** Recorded information follows **

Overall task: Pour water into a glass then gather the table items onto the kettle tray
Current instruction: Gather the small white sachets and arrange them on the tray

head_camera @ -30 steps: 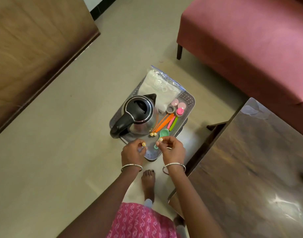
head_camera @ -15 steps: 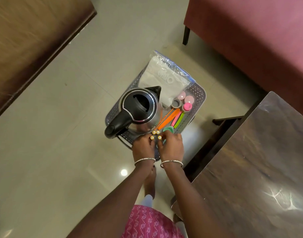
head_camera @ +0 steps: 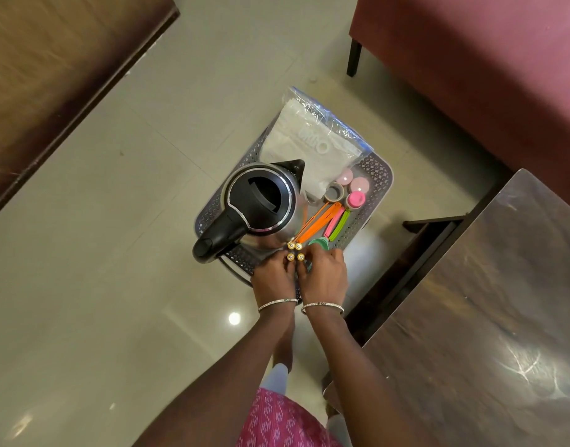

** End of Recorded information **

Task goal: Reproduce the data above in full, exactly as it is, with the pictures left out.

Completed exercise:
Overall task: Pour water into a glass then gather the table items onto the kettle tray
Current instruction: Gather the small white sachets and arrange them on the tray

head_camera @ -30 steps: 
head_camera @ -15 steps: 
head_camera @ +0 steps: 

The output given is complete.